### TASK DETAILS
Below is the data. Give it again, complete and exact.

### THE DATA
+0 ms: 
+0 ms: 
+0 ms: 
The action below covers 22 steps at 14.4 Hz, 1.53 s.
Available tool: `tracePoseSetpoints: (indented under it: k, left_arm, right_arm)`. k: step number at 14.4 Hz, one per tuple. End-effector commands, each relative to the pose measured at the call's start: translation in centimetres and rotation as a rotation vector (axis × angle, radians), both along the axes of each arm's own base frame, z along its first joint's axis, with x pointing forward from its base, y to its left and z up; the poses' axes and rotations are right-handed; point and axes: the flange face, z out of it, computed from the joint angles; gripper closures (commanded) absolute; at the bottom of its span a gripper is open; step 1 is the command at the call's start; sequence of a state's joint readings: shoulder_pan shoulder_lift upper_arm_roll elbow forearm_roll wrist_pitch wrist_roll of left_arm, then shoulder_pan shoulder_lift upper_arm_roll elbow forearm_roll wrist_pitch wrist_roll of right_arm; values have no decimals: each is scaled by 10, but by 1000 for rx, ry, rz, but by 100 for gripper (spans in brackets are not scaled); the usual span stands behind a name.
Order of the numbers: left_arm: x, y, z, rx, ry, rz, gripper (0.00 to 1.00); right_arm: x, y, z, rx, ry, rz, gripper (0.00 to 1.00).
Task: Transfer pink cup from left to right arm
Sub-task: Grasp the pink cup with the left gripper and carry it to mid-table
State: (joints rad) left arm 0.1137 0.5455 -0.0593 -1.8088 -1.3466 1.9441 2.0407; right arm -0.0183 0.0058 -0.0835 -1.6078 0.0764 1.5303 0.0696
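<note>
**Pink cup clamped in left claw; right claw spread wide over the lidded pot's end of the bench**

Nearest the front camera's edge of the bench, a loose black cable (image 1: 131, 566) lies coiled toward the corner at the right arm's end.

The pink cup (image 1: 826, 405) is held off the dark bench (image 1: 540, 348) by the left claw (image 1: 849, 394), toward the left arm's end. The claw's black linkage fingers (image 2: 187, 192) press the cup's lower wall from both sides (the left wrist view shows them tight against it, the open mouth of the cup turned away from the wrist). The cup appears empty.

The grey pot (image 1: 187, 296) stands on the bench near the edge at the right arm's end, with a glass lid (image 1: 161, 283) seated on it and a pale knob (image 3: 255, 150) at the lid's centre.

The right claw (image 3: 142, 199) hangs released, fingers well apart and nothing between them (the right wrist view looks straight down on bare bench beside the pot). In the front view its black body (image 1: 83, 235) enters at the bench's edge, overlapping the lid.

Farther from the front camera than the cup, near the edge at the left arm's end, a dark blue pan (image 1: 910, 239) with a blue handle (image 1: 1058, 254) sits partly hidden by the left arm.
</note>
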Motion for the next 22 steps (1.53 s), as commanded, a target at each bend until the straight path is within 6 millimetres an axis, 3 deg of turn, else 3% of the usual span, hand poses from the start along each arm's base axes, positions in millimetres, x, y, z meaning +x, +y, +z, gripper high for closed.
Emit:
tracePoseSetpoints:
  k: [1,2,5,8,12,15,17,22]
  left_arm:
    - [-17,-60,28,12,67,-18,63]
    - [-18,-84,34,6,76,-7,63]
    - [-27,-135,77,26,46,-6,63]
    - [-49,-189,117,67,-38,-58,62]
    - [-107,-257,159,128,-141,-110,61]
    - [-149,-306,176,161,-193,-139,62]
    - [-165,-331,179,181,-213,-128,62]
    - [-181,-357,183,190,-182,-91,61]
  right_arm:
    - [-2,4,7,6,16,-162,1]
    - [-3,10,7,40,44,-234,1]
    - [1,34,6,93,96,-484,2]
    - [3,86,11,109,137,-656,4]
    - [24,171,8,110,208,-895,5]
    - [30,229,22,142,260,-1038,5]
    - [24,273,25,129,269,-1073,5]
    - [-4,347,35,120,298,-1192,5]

### EXPECTED ANSWER
+0 ms: 
+0 ms: 
+0 ms: 
The action below covers 22 steps at 14.4 Hz, 1.53 s.
Available tool: `tracePoseSetpoints: (indented under it: k, left_arm, right_arm)`. k: step number at 14.4 Hz, one per tuple. End-effector commands, each relative to the pose measured at the call's start: translation in centimetres and rotation as a rotation vector (axis × angle, radians), both along the axes of each arm's own base frame, z along its first joint's axis, with x pointing forward from its base, y to its left and z up; the poses' axes and rotations are right-handed; point and axes: the flange face, z out of it, computed from the joint angles; gripper closures (commanded) absolute; at the bottom of its span a gripper is open; step 1 is the command at the call's start; sequence of a state's joint readings: shoulder_pan shoulder_lift upper_arm_roll elbow forearm_roll wrist_pitch wrist_roll of left_arm, then shoulder_pan shoulder_lift upper_arm_roll elbow forearm_roll wrist_pitch wrist_roll of right_arm; values have no decimals: each is scaled by 10, but by 1000 for rx, ry, rz, but by 100 for gripper (spans in brackets are not scaled); the usual span stands behind a name.
Order of the numbers: left_arm: x, y, z, rx, ry, rz, gripper (0.00 to 1.00); right_arm: x, y, z, rx, ry, rz, gripper (0.00 to 1.00).
Task: Transfer pink cup from left to right arm
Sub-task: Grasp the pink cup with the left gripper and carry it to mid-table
State: (joints rad) left arm 0.1137 0.5455 -0.0593 -1.8088 -1.3466 1.9441 2.0407; right arm -0.0183 0.0058 -0.0835 -1.6078 0.0764 1.5303 0.0696
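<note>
**Pink cup clamped in left claw; right claw spread wide over the lidded pot's end of the bench**

Nearest the front camera's edge of the bench, a loose black cable (image 1: 131, 566) lies coiled toward the corner at the right arm's end.

The pink cup (image 1: 826, 405) is held off the dark bench (image 1: 540, 348) by the left claw (image 1: 849, 394), toward the left arm's end. The claw's black linkage fingers (image 2: 187, 192) press the cup's lower wall from both sides (the left wrist view shows them tight against it, the open mouth of the cup turned away from the wrist). The cup appears empty.

The grey pot (image 1: 187, 296) stands on the bench near the edge at the right arm's end, with a glass lid (image 1: 161, 283) seated on it and a pale knob (image 3: 255, 150) at the lid's centre.

The right claw (image 3: 142, 199) hangs released, fingers well apart and nothing between them (the right wrist view looks straight down on bare bench beside the pot). In the front view its black body (image 1: 83, 235) enters at the bench's edge, overlapping the lid.

Farther from the front camera than the cup, near the edge at the left arm's end, a dark blue pan (image 1: 910, 239) with a blue handle (image 1: 1058, 254) sits partly hidden by the left arm.
</note>
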Motion for the next 22 steps (1.53 s), as commanded, a target at each bend until the straight path is within 6 millimetres an axis, 3 deg of turn, else 3% of the usual span, hand poses from the start along each arm's base axes, positions in millimetres, x, y, z meaning +x, +y, +z, gripper high for closed.
Emit:
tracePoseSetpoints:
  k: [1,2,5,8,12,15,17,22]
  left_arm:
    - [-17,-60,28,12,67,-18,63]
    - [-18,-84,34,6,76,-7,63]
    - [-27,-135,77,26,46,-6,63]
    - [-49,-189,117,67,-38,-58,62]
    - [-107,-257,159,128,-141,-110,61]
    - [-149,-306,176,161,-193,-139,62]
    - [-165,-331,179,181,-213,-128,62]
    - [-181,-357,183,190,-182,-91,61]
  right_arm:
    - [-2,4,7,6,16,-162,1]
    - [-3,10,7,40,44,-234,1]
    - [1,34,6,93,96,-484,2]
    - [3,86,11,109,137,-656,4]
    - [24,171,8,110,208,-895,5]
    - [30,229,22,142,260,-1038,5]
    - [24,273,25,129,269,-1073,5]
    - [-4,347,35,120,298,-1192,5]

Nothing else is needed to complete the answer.